▸ Description of the task
Which of the lines in the data below contain the string "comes"? Copy each of them.

▸ Extracted entries

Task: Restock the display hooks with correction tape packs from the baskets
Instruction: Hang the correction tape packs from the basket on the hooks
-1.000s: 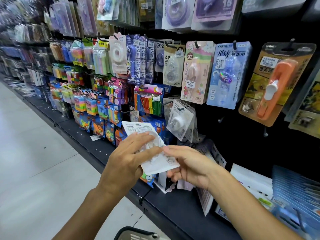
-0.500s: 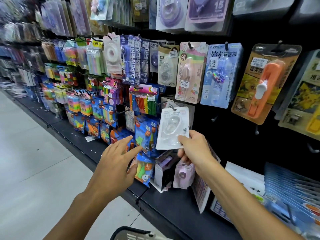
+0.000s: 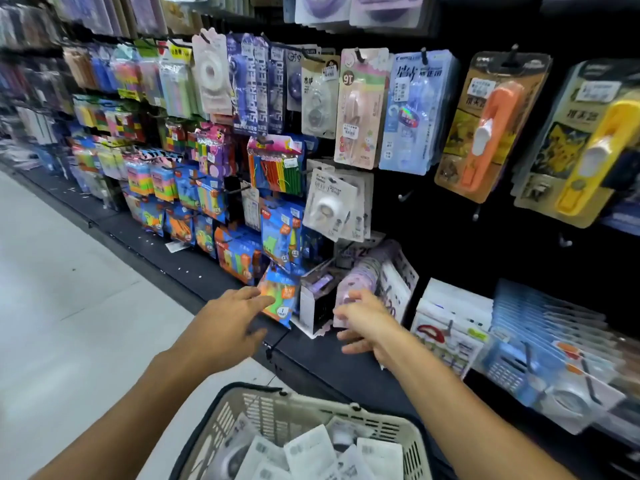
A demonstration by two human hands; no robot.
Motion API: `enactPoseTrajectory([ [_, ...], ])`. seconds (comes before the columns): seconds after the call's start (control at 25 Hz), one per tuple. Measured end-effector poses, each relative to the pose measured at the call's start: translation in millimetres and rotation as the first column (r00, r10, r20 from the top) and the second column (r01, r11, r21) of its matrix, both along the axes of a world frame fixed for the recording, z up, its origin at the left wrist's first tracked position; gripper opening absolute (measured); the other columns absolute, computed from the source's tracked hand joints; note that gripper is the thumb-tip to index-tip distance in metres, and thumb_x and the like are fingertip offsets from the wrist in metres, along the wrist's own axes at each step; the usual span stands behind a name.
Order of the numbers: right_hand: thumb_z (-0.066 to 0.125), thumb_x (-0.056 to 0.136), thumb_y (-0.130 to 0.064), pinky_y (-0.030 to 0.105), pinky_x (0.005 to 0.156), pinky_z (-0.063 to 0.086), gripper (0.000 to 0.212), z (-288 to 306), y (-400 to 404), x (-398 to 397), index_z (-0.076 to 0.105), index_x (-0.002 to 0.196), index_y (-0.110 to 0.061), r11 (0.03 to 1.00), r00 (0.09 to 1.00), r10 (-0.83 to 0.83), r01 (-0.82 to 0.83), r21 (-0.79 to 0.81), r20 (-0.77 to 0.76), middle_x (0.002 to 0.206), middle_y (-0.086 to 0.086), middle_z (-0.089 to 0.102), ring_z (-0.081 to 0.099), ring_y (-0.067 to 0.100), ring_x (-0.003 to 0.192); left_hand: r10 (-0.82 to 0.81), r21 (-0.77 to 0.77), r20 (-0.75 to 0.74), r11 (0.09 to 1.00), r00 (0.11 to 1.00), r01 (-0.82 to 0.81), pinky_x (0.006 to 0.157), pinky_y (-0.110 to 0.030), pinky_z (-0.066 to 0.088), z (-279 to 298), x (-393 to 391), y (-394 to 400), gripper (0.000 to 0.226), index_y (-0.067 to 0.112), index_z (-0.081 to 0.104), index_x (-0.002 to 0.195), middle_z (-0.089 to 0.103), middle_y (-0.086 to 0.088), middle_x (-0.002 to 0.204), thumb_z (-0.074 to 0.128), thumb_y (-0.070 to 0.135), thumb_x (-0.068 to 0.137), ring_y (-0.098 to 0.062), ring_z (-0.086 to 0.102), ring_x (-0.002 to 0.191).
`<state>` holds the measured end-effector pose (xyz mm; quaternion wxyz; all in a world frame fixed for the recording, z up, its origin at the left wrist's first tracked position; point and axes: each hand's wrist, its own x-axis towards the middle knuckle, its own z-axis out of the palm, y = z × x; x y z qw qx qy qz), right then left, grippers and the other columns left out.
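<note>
1. A shop aisle with a pale tiled floor runs along a black display wall crowded with hanging stationery packs; a black base shelf runs under it.
2. On the middle row, a white correction tape pack hangs on a hook at the front of a small stack of like packs, tilted slightly, just right of a bag of coloured sticks.
3. Above it hang a pink pack, a pale blue pack and an orange-handled pack; a yellow one hangs further right.
4. The left hand reaches forward below the hooks, fingers straight and loosely spread, holding nothing; its fingertips lie near a bright orange-and-blue pack leaning on the shelf.
5. The right hand hovers beside it, fingers relaxed and slightly bent, holding nothing; it is blurred, in front of a lilac item and a small dark box.
6. A beige basket sits at the bottom edge between the forearms, holding more white correction tape packs lying loose.
</note>
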<state>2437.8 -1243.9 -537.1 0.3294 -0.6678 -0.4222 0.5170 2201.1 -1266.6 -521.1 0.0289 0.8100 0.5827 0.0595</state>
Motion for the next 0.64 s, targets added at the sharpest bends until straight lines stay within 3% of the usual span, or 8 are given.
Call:
enactPoseTrajectory([
  [0.08, 0.058, 0.093, -0.019, 0.033, 0.056, 0.054, 0.033, -32, -29, 6, 0.050, 0.125, -0.022, 0.991, 0.985, 0.131, -0.126, -0.051, 0.114, 0.108, 0.007, 0.066, 0.063, 0.021, 0.067, -0.053, -0.187, -0.147, 0.982, 0.988, 0.025, 0.106, -0.034, 0.043, -22, -2, -20, 0.056, 0.031, 0.044, 0.151, 0.046, 0.004, 0.152, 0.059, 0.034, 0.096, -0.021, 0.045, 0.138],
  [0.16, 0.056, 0.092, -0.019, 0.033, 0.059, 0.050, 0.025, -57, -54, 8, 0.054, 0.117, -0.020, 0.952, 0.901, 0.305, -0.287, -0.105, 0.307, 0.114, 0.011, 0.067, 0.063, 0.024, 0.070, -0.131, -0.395, -0.219, 0.918, 0.967, 0.035, 0.103, -0.030, 0.043, -45, -7, -32, 0.052, 0.029, 0.053, 0.144, 0.054, 0.004, 0.145, 0.063, 0.031, 0.093, -0.022, 0.050, 0.136],
  [0.2, 0.055, 0.091, -0.020, 0.032, 0.062, 0.049, 0.025, -70, -66, 9, 0.056, 0.116, -0.020, 0.905, 0.793, 0.422, -0.393, -0.161, 0.439, 0.115, 0.009, 0.066, 0.065, 0.026, 0.078, -0.140, -0.487, -0.220, 0.873, 0.966, 0.015, 0.102, -0.029, 0.042, -58, -9, -37, 0.050, 0.030, 0.056, 0.141, 0.056, 0.004, 0.142, 0.065, 0.031, 0.092, -0.022, 0.052, 0.134],
  [0.28, 0.053, 0.092, -0.019, 0.030, 0.070, 0.046, 0.029, -100, -82, 8, 0.058, 0.120, -0.019, 0.760, 0.487, 0.617, -0.571, -0.309, 0.618, 0.121, 0.006, 0.064, 0.064, 0.027, 0.102, -0.089, -0.589, -0.207, 0.807, 0.974, -0.051, 0.102, -0.029, 0.042, -88, -12, -43, 0.052, 0.032, 0.053, 0.143, 0.056, 0.002, 0.142, 0.065, 0.034, 0.092, -0.022, 0.054, 0.131],
  [0.32, 0.053, 0.092, -0.017, 0.031, 0.077, 0.046, 0.033, -114, -88, 6, 0.058, 0.125, -0.020, 0.698, 0.376, 0.667, -0.617, -0.363, 0.643, 0.128, 0.005, 0.062, 0.061, 0.027, 0.112, -0.083, -0.622, -0.214, 0.780, 0.973, -0.070, 0.103, -0.029, 0.043, -106, -13, -44, 0.055, 0.031, 0.051, 0.146, 0.055, 0.001, 0.144, 0.065, 0.035, 0.093, -0.022, 0.054, 0.131],
  [0.36, 0.053, 0.093, -0.017, 0.032, 0.085, 0.047, 0.038, -128, -93, 6, 0.056, 0.130, -0.021, 0.656, 0.325, 0.706, -0.634, -0.409, 0.629, 0.136, 0.004, 0.058, 0.058, 0.026, 0.118, -0.113, -0.665, -0.227, 0.744, 0.967, -0.069, 0.103, -0.029, 0.044, -126, -12, -42, 0.057, 0.029, 0.049, 0.148, 0.054, 0.001, 0.146, 0.065, 0.035, 0.093, -0.022, 0.054, 0.131],
  [0.52, 0.052, 0.097, -0.016, 0.036, 0.093, 0.050, 0.039, -191, -107, 22, 0.053, 0.136, -0.019, 0.650, 0.376, 0.758, -0.508, -0.565, 0.533, 0.137, 0.006, 0.056, 0.058, 0.023, 0.113, -0.196, -0.791, -0.211, 0.609, 0.958, -0.050, 0.084, -0.026, 0.048, -176, 12, -22, 0.055, 0.020, 0.049, 0.147, 0.067, -0.009, 0.123, 0.065, 0.031, 0.096, -0.026, 0.066, 0.105],
  [0.64, 0.052, 0.097, -0.015, 0.036, 0.092, 0.051, 0.031, -215, -106, 21, 0.059, 0.127, -0.011, 0.589, 0.315, 0.808, -0.454, -0.669, 0.497, 0.128, 0.010, 0.062, 0.061, 0.023, 0.107, -0.224, -0.753, -0.131, 0.656, 0.966, 0.050, 0.095, -0.029, 0.043, -171, 41, 1, 0.050, 0.016, 0.053, 0.144, 0.059, -0.008, 0.138, 0.061, 0.033, 0.098, -0.027, 0.057, 0.124],
])
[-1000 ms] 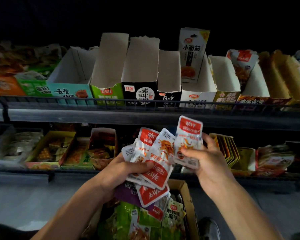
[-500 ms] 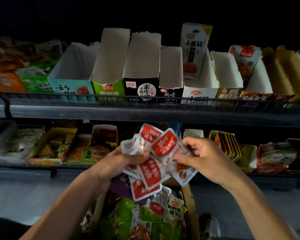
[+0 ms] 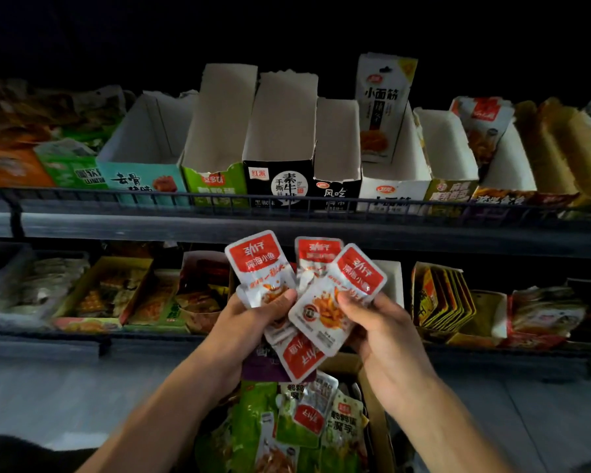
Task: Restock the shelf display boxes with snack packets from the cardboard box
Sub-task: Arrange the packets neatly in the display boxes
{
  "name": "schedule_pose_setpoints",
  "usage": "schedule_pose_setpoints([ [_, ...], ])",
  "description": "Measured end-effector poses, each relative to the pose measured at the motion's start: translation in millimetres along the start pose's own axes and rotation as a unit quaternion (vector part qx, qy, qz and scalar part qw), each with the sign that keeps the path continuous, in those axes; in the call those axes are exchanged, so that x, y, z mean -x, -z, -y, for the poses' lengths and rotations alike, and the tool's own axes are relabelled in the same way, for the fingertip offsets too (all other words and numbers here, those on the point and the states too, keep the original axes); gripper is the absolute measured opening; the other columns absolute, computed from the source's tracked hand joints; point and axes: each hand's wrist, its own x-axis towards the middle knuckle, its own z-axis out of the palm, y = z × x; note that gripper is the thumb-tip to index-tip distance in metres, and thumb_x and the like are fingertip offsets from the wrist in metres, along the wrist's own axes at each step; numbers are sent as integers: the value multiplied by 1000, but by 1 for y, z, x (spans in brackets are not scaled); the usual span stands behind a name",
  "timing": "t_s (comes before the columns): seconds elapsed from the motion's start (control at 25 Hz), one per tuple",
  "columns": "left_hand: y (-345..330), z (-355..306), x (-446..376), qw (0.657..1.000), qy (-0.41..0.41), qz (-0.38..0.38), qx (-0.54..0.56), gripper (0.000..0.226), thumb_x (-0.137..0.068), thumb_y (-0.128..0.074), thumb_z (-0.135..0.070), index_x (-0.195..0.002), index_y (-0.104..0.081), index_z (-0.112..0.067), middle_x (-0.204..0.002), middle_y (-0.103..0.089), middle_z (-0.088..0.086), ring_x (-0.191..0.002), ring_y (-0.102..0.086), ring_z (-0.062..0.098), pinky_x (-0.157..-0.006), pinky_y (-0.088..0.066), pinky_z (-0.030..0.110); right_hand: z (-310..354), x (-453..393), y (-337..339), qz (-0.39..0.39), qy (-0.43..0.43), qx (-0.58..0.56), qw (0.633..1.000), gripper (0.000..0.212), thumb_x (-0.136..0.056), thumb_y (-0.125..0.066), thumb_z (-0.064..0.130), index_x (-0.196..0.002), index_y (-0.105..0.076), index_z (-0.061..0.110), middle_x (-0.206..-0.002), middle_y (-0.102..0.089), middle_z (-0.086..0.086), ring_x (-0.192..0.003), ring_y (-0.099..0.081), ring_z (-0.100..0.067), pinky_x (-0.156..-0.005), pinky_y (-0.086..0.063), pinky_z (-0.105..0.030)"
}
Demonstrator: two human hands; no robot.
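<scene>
Both hands hold a fan of red-and-white packets [image 3: 304, 295] above the cardboard box [image 3: 372, 397], in front of the lower shelf. The left hand [image 3: 253, 322] grips the bunch with its thumb across the front; the right hand [image 3: 379, 326] pinches the rightmost packet [image 3: 335, 298], thumb on its face. More packets lie in the box below. The display boxes [image 3: 277, 138] stand open on the upper shelf [image 3: 287, 227]

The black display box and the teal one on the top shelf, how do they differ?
The black display box is narrow, with a tall back flap standing above its neighbours; the teal display box is wider, its back wall lower. The black front bears a white circle with dark characters; the teal front has dark characters and an orange food picture. Both show bare white insides with no packets visible and sit behind the shelf rail.
</scene>
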Motion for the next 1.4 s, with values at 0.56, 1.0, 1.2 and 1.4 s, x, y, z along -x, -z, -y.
schedule_pose_setpoints([
  [0.56,5,-15,8,991,-15,126,-52,45,-94,-44,-50,-119,-66,-21,-108,-76,9,-98,-73,29,-83,-60,44,25,10,0,127,35,169,977,26,-84,-71,11,-108,-67,20,-101,-75,2,-95,-71,-8,-81,-53,-26],
  [1.0,-9,-13,4,986,-33,134,-90,32,-96,-50,-36,-105,-71,-14,-94,-78,8,-83,-76,22,-63,-59,25,12,3,-4,59,-68,-6,996,29,-76,-70,7,-105,-70,5,-101,-75,-9,-97,-71,-25,-81,-51,-38],
  [1.2,-13,-11,-1,995,-28,80,-50,26,-96,-56,-31,-107,-71,-14,-92,-77,12,-76,-76,25,-59,-59,28,17,-2,3,69,-90,-93,989,34,-83,-60,0,-117,-66,4,-112,-72,-16,-103,-69,-31,-88,-53,-47],
  [1.4,-16,-10,-2,999,-25,33,-28,24,-97,-56,-36,-100,-73,-19,-88,-78,11,-75,-76,26,-60,-60,32,19,-7,15,54,-75,-66,994,31,-86,-61,2,-116,-63,5,-112,-72,-15,-111,-65,-33,-100,-47,-51],
])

▸ Completed task
Motion API: `enactPoseTrajectory([ [_, ...], ])`. seconds (comes before the columns): seconds after the call's start (control at 25 Hz), one per tuple. Measured end-effector poses, each relative to the pose measured at the call's start: translation in millimetres and rotation as the first column (r00, r10, r20 from the top) and the second column (r01, r11, r21) of its matrix, both along the axes of a world frame fixed for the recording, z up, its origin at the left wrist's first tracked position; gripper opening absolute (measured); the other columns absolute, computed from the source's tracked hand joints; note that gripper is the thumb-tip to index-tip distance in metres, and thumb_x and the like are fingertip offsets from the wrist in metres, along the wrist's own axes at each step; the usual span stands behind a name.
  "timing": "t_s (comes before the columns): seconds elapsed from the motion's start (control at 25 Hz), one per tuple",

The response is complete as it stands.